An example of Kang’s patch design is the story of Park Yu-sung, a defector who works as a video content creator and dreams of becoming a film director. Kang portrayed a director’s chair overlooking a brilliant red sunset along a cliff, symbolizing Park’s hometown in Hoeryong, North Hamgyong Province, which was famous for its abundance of rocks.

In the case of North Korean rights advocate Kang Chun-hyok, who is a rapper and painter, Kang Ji-hyun illustrated a vibrantly colored Korean Peninsula in a puzzle design. It alluded to the dynamic nature of his work, while representing efforts to connect the divided nations.


Kang Ji-hyun, a North Korean defector and CEO of the fashion brand Istory, poses in a crewneck sweatshirt featuring elbow patches inspired by Mount Paektu.

Navigating new waves

For Kang, creativity is not confined to clothing. When she’s not interviewing defectors and designing new patches, she paints her own stories and mentors aspiring entrepreneurs.

As an artist, she goes under the alias Dagyeol, which means “many waves.”

“Even the tiniest waterdrops are capable of forming one enormous, powerful wave when they come together,” she said. “I thought the same for North Korean defectors, in hopes that their stories would bring about a great impact.” 

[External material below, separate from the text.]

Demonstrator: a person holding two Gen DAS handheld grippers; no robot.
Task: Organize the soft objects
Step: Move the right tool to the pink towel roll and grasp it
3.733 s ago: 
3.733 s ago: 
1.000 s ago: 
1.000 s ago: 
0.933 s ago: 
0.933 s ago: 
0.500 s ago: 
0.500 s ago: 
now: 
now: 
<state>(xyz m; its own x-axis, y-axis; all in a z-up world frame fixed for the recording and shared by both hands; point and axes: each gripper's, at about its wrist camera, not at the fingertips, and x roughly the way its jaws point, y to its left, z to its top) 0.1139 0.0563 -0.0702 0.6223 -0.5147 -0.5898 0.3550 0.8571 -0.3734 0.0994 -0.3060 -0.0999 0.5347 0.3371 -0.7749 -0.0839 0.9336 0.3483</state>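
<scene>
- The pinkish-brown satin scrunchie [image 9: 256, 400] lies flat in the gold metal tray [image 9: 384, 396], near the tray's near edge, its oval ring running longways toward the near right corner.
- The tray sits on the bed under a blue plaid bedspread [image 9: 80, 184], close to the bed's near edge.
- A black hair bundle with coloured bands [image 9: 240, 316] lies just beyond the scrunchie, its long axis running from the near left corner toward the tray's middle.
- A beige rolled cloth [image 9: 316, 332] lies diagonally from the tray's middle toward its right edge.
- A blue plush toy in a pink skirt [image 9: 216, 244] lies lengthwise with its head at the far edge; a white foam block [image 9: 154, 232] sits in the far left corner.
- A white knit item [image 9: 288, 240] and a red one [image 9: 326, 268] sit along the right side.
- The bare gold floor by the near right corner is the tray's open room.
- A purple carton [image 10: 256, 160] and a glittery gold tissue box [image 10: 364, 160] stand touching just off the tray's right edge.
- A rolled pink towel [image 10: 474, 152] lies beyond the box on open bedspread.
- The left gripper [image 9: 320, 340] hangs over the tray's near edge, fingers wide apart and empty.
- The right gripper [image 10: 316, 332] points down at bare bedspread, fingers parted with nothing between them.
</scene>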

She is considering rebranding Istory to showcase her own stories through her paintings. One work, of course, features Mount Paektu.

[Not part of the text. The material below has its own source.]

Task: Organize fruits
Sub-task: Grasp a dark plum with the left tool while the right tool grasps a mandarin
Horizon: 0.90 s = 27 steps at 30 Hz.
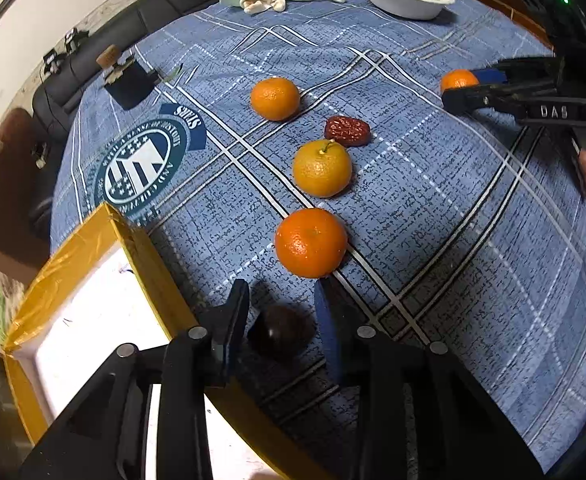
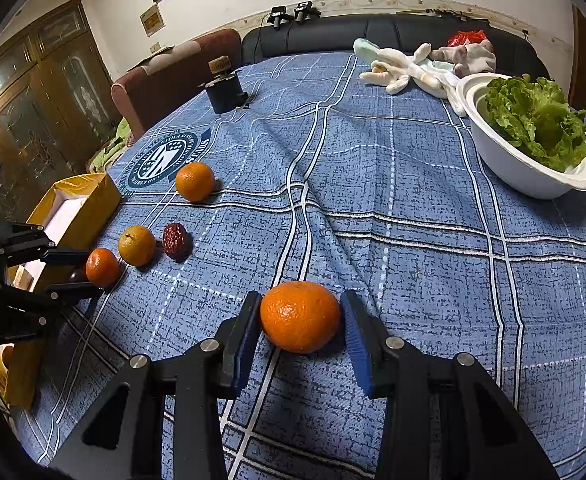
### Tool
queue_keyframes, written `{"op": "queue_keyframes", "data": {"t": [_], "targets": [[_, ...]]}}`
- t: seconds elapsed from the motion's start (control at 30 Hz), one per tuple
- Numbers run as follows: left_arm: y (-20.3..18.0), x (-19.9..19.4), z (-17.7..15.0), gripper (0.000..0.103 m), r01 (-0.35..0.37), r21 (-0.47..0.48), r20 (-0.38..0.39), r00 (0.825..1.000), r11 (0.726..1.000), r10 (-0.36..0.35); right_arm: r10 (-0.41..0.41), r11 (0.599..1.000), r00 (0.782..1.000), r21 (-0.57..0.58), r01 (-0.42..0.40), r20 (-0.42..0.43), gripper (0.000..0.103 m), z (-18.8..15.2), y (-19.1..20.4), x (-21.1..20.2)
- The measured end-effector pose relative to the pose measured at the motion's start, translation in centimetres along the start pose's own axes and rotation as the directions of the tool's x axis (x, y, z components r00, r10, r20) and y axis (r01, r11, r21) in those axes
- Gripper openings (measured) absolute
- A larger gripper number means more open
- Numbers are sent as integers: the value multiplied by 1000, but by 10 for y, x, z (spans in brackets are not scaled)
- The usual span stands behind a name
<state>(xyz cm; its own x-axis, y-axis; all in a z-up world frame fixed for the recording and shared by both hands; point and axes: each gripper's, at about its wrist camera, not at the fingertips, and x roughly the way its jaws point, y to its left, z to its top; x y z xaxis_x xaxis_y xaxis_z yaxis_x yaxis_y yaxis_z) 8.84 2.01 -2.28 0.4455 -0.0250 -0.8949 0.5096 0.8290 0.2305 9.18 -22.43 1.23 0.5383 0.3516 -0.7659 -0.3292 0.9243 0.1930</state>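
Left wrist view: left gripper point(image 1: 281, 336) fingers straddle dark round fruit point(image 1: 283, 334), gap visible; centre, squeeze gently. Right gripper point(image 2: 300, 320) pinching round orange tangerine point(image 2: 300, 317).

1. Yellow box point(image 1: 149, 264): open-topped with a white inside, at the edge of the blue checked cloth; the landmark.
2. Dark round fruit point(image 1: 281, 332): just beside the box.
3. Deep orange tangerine point(image 1: 311, 242): beyond it.
4. Yellowish tangerine point(image 1: 321, 168), stem up: farther on.
5. Wrinkled red date point(image 1: 347, 131): beside the latter.
6. Orange tangerine point(image 1: 275, 98): farther still.
7. Lone tangerine point(image 2: 300, 316): well apart from the box.
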Motion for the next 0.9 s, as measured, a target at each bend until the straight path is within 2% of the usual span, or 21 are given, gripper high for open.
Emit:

Last year, Kang founded Ifabric, an AI-powered fabric sourcing platform that connects fashion industry buyers and suppliers.

Kang is currently pursuing her master’s degree in entrepreneurship at Korea University. She also mentors other North Korean defectors who dream of launching their own startups one day. 

“There are so many defectors with brilliant ideas but struggle to develop a clear business direction or prepare presentation materials,” Kang said, explaining that they often lack access to startup training programs.

“What we need — myself included — is realistic advice from those with firsthand experience in the business world,” she said. “It’s one of my many goals to continue to support startups established by North Korean defectors.”